En la vida hay que jugarse

La televisión nos arruinó, nos quiere hacer creer que las historias de amor increíbles son solo para la ficción.

Pero hay momentos, esos momentos que pueden durar solo un suspiro si no estamos atentos, donde la vida, esa vil suma de tiempo que a veces puede maltratarnos, nos ofrece la posibilidad de crear algo digno de admiración, de envidia, de añoranza por parte de los demás.

Esta en nosotros jugar, jugarnos a todo o nada, a escribir el guión o esperar ver la película de otro. Esta en nosotros apostar a todo por el todo, a jugar de brazos abiertos por una historia épica, de las imposibles. Sabemos que jugarse de brazos abiertos implica bajar los escudos, exponer el pecho, resignar al corazón, a que pueda sufrir, a que pueda romperse, a que podamos perder.

También implica que aquello que tengamos en frente también abra los brazos, baje los escudos, acepte el abrazo ofrecido, devuelva el beso, se funda en nuestro ser para, juntos, comenzar o volver a escribir la historia que dure una eternidad.

Juguemos a arriesgar, juguemos enteros a que podemos vencer, podemos encontrar algo que le ponga aún más color a nuestra colorida vida, no juguemos a conseguir la media naranja, si no a la fruta entera que le de más sabor a nuestra vida.

Juguemos sabiendo que podemos perder, y perder puede doler, juguemos a que sabemos que esta la posibilidad de ganar, porque ganar es el medio para el objetivo final y básico de cada respiro que damos, ser totalmente felices.

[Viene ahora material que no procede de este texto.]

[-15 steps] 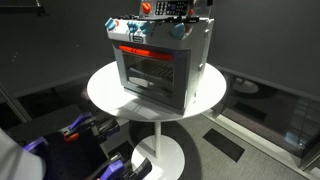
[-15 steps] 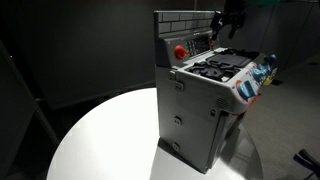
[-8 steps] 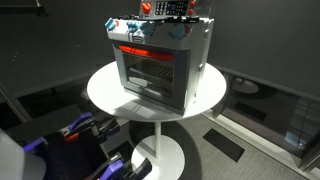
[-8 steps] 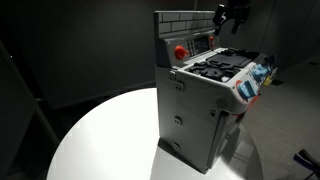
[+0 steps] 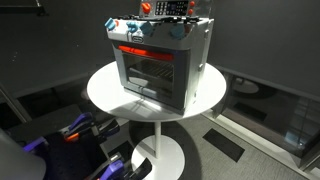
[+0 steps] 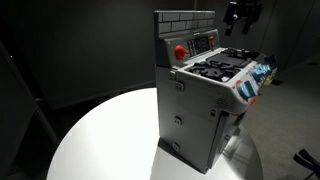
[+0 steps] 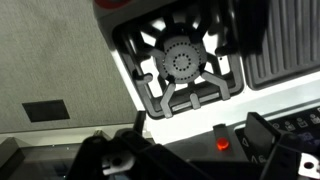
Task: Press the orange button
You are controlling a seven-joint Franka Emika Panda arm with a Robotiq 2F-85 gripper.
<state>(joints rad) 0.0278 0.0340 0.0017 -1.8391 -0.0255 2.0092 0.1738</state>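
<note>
The grey toy oven (image 6: 195, 110) stands on the round white table (image 6: 100, 130), close to the table edge on the gripper's side. The keypad panel (image 6: 203, 43) on the upstand carries markings too small to read.

The orange button (image 6: 180, 51) sits on the front face of the upstand, just beside the keypad and above the cooktop. The gripper (image 6: 243, 14) hangs above the opposite end of the upstand, well apart from the button. Finger spacing cannot be determined. The wrist view shows a burner grate (image 7: 182, 62) below.
</note>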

Porque una vez que nos sacamos la armadura, bajamos el escudo y salimos de la caja donde nos sentimos comodos estando encerrados es donde podemos vencer, porque juntos podemos dominar el mundo, juntos no hay límites, no buscaremos ser uno, seremos totalmente dos, imposibles, invencibles, inalcanzables.

Juguemos, porque en la vida hay que jugarse, todos conocemos el sabor de la derrota, pero también hemos saboreado la victoria absoluta, aunque se haya escapado, juguemos a buscar ese sabor, a no dejarlo ir nunca más, a una última victoria definitiva que nos tatúe la sonrisa eternamente.

Juguemos, porque podemos perder, y quizás lo hagamos algunas veces, pero si perdemos tendremos una red de gente que nos quiere y nos ayudará a juntar los pedazos de nuestro ser, una y otra vez, sin cansancio, sin reproches, no se quejarán de que nos golpeemos la cabeza contra la pared, la intentarán derribar con nosotros, porque en la vida hay que jugarse, y podemos ganar, ganar de verdad.